Le discours ambiant ? Il finit par déteindre sur nous. N'empêche. Même si on se sent très bien, on est vite cernée par l'épidémie mariages-bébés.
Le coup de fil à l'ex-confidente donne un truc du genre : "Ah, bon, J.-J. ne t'a -pas appelée de tout le week-end ? Attends, y'a Tom qui trucide son frère. Ce qu'il peut être ceci (ou cela), en ce moment... Au fait, tu disais ?"
Un dîner chez les Bertrand-Laussac ? On se retrouve seule à être seule (on n'a pas de mec en ce moment ou J.-J. joue les hommes de l'ombre).
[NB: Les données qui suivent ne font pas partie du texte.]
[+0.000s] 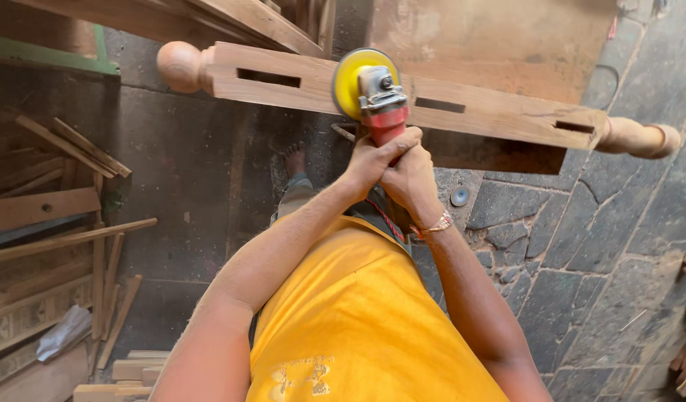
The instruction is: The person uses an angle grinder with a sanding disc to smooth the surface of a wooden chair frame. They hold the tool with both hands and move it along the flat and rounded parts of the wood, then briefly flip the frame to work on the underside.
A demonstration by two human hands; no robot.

On invite les Duchmoit ? Ils débarquent, mômes sous le bras et passent la soirée à évoquer les rhinos à répèt' du dernier ou leurs problèmes de nounou agréée. Une nounou agréée ? On sait à peine ce que c'est. On se sent vaguement hors compèt'.
Au bureau, on a droit aux petites phrases. Les " t'es peut-être trop ceci ou trop cela " (sous-entendu : c'est pour ça que t'es pas casée, etc.). Et en famille, aux refrains classiques : " Alors, toujours pas mariée ? " ou " A quand le bébé ? ". On sait bien que c'est leur façon à tous de se protéger d'une liberté qui les remet en question. Eux, et leur couple.
Mais, insidieusement, ce discours ambiant finit par entrer en résonance avec ce que les psys appellent "notre regard normatif".
Cette peur de ne pas être comme les autres. D'autant, qu'avec l'arrivée des premières petites rides, on se fragilise. Suffit d'un micro-événement ou d'un truc mal assumé (le désistement d'un jules pour Marbella cet été ; le faire-part d'un petit Arthur de 3,8oo kg ; un no sex land, un peu longuet) pour dégonfler un moral de 'bath célibat'. Ou, si on est avec quelqu'un, d'une phrase anodine : "On est bien ensemble, qu'est-ce que tu veux de plus ?".
Arrive alors le moment où Géraldine fait le bilan. Si elle est seule, elle en a ras le coeur d'arpenter la carte du Tendre d'est en ouest ; des essais non transformés ; de l'amant abonné à ses nuits mais qui refuse de s'investir dans le grand méchant quotidien. Elle échangerait désormais liberté contre intimité (même avec engueulades). Si elle est en couple, elle s'interroge sur ce que cachent ces atermoiements, cette incapacité à se projeter dans l'avenir à deux. Dans les deux cas, elle commence à zieuter les gentils ménages avec bébés, à se renseigner sur leurs us et coutumes.
C'est qu'elle vient de réaliser une chose atroce : "La jeunesse, c'est bien connu, c'est surtout dans la tête." Mais pour le môme fait maison, faut compter avec le corps et sa dead line.